Ensuring that everyone that enters a PCH or other long-term care facility is vaccinated is the least the provincial government can do to protect the people who call those places home.

Are the unvaccinated the only source of COVID-19 in these facilities? No, even fully vaccinated people can acquire and transmit the virus. But in the continuum of transmission, it is more likely a fully vaccinated person will be infected by an unvaccinated person. As such, the unvaccinated represent an unacceptable threat in long-term care facilities.

Offering unvaccinated staff the option of taking rapid antigen tests is simply not a substitute for vaccination. Rapid tests do have value, but are not sufficient protection in an environment where catching COVID-19 can be tantamount to a death sentence.

It should be noted that a growing number of private long-term care facilities have instituted vaccine mandates on their own, and without support from government. And surprisingly, none have had to curtail operations or shutter because of staffing shortages.

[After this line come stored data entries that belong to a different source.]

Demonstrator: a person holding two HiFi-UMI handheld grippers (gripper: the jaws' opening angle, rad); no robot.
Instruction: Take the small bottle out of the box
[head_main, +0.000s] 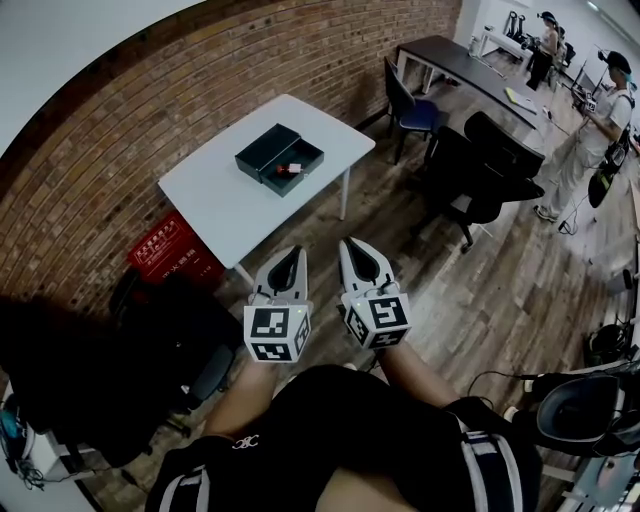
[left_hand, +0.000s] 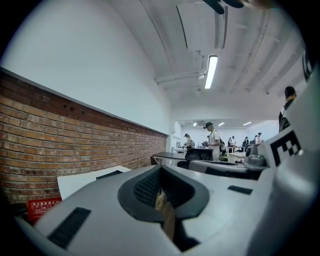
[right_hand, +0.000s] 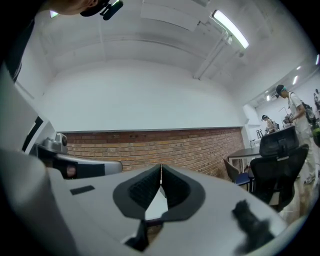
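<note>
Open floor (head_main: 405, 235) separates the table (head_main: 215, 195) bearing the box (head_main: 262, 148) from left hand-held gripper (head_main: 289, 252) and right hand-held gripper (head_main: 353, 245), both closed, empty.

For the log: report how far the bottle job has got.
Done: the box lies open on the white table. In hand: nothing; the left gripper and right gripper are shut, empty, well short of the table. To do: reach in, grip the small item, likely the bottle, and lift it out.

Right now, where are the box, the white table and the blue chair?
box (head_main: 304, 177): head view, on its side wall.
white table (head_main: 225, 205): head view, on the bare top.
blue chair (head_main: 418, 113): head view, on its seat.
</note>
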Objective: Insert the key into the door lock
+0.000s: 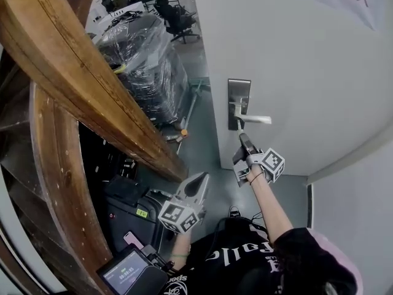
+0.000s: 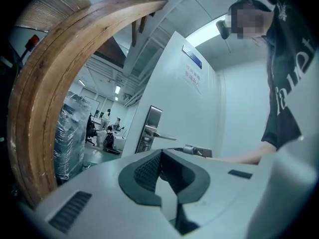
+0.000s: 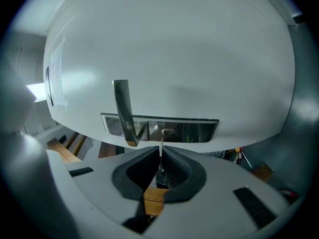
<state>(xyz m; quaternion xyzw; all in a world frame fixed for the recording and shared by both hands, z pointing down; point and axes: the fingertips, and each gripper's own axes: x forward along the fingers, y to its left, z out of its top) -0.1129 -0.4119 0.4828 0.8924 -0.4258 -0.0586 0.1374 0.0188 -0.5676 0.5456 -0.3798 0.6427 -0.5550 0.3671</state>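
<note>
A white door point(image 1: 295, 54) carries a steel lock plate point(image 1: 238, 103) with a lever handle point(image 1: 253, 119). My right gripper point(image 1: 244, 139) is shut on a small key point(image 3: 160, 156) and held up to the plate just below the handle. In the right gripper view the key's blade points at the keyhole point(image 3: 165, 132) in the lock plate point(image 3: 189, 131), its tip at or just short of the slot; the handle point(image 3: 123, 111) hangs to the left. My left gripper point(image 1: 198, 184) hangs low, away from the door, shut with nothing between its jaws point(image 2: 160, 169).
A curved wooden beam point(image 1: 80, 85) crosses the left side. Plastic-wrapped goods point(image 1: 144, 60) stand behind it, with office chairs point(image 1: 178, 17) further back. A handheld device with a screen point(image 1: 126, 270) is near the person's waist. A wall point(image 1: 356, 214) adjoins the door at right.
</note>
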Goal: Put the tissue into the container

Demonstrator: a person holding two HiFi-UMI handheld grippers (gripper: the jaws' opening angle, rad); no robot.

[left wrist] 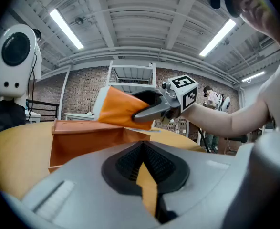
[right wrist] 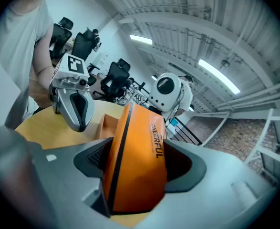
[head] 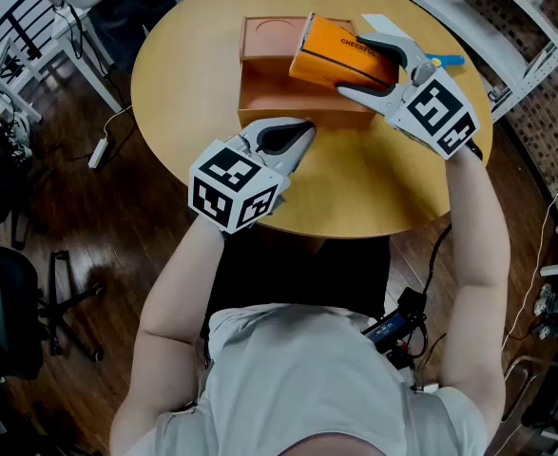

As was the case at Holy Family home in Winnipeg — a PCH that is currently battling an outbreak — a mandate was instituted this week and the facility has managed around the handful of employees who refuse vaccination and has remained fully staffed.

The provincial government needs to come up with a plan to keep long-term care facilities fully staffed without the help of vaccine holdouts. It’s not an exaggeration to say the lives of some of the oldest and most vulnerable Manitobans hang in the balance.